I am very excited to have Amanda on the blog today – she is a great example of someone who pursued a degree in one of the STEM subjects that have not yet been featured on the blog – she was a math major! She has a really interesting story because she was able to combine her aptitude for math with her desire to help people. I have no doubts you’ll really enjoy reading more about her and I hope you can find a way to do this yourself – combine your passions and pursue a career in that direction! 
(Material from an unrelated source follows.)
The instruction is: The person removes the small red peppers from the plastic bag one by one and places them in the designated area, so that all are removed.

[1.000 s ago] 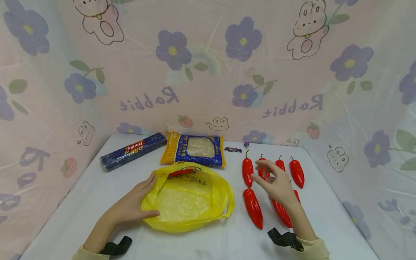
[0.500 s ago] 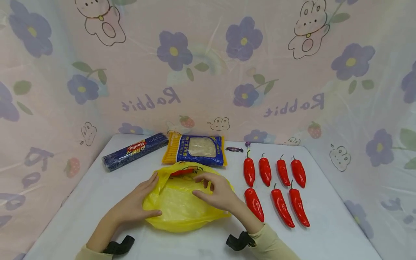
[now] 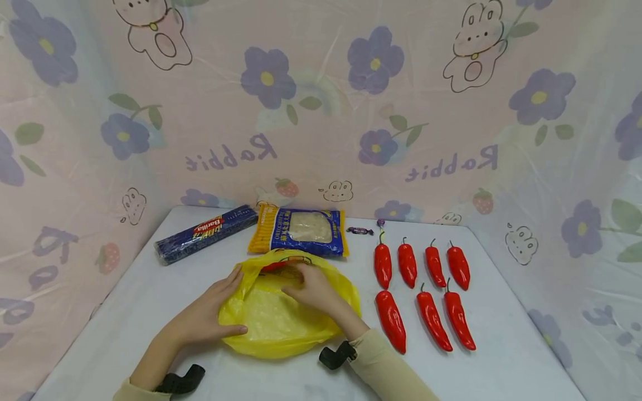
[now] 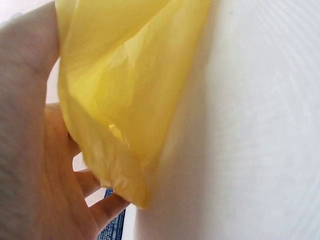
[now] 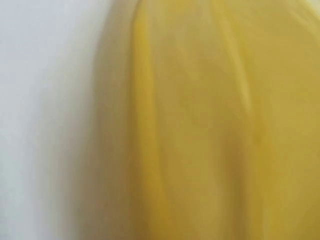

My name is Amanda Brown Marusiak and I am currently a Public Health Associate at a large oil and gas company. My day to day job involves helping to develop programs to protect our workers from and educate them about infectious disease risks, from malaria to the flu. Our team monitors current outbreaks of disease worldwide to be prepared for what potential illnesses could come into our work facilities located all around the world. We also collect and analyze data about e effectiveness of our prevention and response programs in all our locations. You may wonder exactly how I ended up in this role, and it wasn’t the most straightforward path, but I have enjoyed every part of it, and have found a unique way to blend my passions and skills to benefit others.

Amanda Intro Collage

Although I knew I liked math, mostly because I was good at it, I entered Elon University in North Carolina as an undecided major. A couple of my professors helped me settle on mathematics, but I honestly had no clue what I would eventually do with my degree. Most people who found out I was a math major would ask me if I was going to be a teacher, which was not my ideal career path. Little did I know, I would have a seemingly un-math-related experience that would change everything.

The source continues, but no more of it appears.